MAXIMIZING siRNA DELIVERY EFFICIENCY WITH PHOTO-RESPONSIVE POLYMER NANOCARRIERS

Abstract

In that last few decades, there has been a great interest in developing small interfering RNA (siRNA) therapeutics and research tools. There are many challenges that limit success of siRNA therapeutics, including control over siRNA release, lack of predictability, and the need for multiple doses of siRNA for sustained treatment. In this thesis, those challenges are addressed through the formulation of photo-responsive polyplexes for siRNA delivery. Mixed polyplexes were created by mixing two photo-responsive block copolymers to optimize polyplex properties, including size and zeta potential. It was found that a 50/50 mixture of the two polymers was able to achieve 70% protein knockdown of glyceraldehyde 3-phosphate dehydrogenase (GAPDH), which is suggested to be the maximum amount of GAPDH silencing possible in a single dose of siRNA. Furthermore, a simple kinetic model was employed to predict siRNA, messenger RNA (mRNA), and protein concentrations in the cell over time and develop a dosing schedule.
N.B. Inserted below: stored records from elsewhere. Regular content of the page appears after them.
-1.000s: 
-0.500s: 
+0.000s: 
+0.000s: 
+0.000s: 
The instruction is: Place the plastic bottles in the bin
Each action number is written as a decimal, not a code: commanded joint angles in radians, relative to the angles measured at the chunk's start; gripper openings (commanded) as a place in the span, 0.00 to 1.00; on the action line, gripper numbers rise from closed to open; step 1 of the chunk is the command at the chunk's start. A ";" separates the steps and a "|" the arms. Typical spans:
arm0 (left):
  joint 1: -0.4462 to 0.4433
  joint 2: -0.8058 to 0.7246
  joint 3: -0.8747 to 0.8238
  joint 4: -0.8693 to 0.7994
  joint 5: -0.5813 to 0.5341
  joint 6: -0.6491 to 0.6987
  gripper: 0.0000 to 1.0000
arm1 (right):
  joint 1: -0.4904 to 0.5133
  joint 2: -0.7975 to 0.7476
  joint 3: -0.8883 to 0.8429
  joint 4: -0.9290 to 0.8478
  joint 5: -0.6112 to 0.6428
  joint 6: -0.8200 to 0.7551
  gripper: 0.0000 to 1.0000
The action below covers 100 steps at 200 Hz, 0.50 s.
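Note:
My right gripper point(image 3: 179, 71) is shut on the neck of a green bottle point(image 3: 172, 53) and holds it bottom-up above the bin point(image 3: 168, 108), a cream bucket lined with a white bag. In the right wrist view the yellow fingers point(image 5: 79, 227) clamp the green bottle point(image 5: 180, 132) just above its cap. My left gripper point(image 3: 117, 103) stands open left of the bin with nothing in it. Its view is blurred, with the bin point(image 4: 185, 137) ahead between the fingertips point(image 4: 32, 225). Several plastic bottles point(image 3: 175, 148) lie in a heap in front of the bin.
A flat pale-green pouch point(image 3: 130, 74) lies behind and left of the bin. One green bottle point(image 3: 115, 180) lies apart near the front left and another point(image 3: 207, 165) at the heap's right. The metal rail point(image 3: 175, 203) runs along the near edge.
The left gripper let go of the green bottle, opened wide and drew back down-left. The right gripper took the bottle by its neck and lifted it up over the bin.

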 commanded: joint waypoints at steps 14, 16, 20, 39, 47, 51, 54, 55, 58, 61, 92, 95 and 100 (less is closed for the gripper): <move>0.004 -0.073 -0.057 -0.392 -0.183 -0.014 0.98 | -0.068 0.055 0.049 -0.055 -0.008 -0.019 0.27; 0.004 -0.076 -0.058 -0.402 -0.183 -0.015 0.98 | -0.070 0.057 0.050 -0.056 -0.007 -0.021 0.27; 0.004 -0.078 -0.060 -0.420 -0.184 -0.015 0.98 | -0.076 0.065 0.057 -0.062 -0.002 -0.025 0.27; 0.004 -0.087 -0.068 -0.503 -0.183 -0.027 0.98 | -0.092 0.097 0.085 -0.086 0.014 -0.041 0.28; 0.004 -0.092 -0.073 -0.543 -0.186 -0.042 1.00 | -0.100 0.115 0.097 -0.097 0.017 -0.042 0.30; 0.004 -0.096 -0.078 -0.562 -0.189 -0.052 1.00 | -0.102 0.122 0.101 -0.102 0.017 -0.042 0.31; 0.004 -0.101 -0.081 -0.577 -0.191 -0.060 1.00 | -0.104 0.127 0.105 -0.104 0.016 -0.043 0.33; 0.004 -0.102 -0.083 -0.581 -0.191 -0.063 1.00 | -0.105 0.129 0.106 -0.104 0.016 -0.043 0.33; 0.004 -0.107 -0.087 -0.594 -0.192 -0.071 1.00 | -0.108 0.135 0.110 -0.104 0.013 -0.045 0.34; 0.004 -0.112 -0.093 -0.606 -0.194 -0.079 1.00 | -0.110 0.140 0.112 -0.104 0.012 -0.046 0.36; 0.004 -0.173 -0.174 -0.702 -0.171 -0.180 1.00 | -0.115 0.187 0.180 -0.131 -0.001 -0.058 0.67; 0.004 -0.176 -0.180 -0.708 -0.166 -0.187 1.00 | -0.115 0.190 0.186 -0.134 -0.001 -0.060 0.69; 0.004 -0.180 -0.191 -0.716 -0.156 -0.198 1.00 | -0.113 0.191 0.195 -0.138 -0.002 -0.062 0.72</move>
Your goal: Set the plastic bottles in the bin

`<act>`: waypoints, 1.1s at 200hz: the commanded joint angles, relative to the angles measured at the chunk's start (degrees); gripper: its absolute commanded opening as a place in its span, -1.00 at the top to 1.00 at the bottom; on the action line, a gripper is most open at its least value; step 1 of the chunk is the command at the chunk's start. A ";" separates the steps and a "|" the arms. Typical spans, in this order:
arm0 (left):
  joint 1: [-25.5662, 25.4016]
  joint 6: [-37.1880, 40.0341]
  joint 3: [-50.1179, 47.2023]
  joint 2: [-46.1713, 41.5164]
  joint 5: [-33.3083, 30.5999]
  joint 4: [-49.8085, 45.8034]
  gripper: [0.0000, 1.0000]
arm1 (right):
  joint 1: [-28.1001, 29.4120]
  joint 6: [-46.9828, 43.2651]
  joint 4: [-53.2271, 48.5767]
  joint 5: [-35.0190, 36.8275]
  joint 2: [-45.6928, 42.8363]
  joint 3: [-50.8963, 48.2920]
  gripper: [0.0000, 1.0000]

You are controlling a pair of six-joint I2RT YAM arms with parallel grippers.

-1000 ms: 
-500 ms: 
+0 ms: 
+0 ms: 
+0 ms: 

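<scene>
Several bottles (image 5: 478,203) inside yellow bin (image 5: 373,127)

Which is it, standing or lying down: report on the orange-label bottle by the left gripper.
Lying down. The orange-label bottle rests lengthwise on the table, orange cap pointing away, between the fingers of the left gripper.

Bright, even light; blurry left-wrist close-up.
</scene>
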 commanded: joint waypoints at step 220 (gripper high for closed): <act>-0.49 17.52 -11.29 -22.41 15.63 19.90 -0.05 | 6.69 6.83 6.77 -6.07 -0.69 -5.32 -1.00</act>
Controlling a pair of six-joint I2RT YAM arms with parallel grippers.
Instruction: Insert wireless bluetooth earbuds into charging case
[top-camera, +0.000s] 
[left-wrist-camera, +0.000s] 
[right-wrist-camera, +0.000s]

These predictions enabled the application of a second dose of siRNA to suppress gene expression over three days, leading to a further 50% reduction in protein levels compared to a single dose. Polyplexes remained dormant in cells until exposed to light, demonstrating the complete control over siRNA activity as well as the stability of the nanocarriers. Additionally, a layered, photo-responsive system was developed to obtain controlled release over multiple doses of siRNA from a single particle. Thus, this work demonstrates that simple kinetic modeling and straightforward biomaterials design can be used to suppress gene expression maximally for an siRNA delivery system.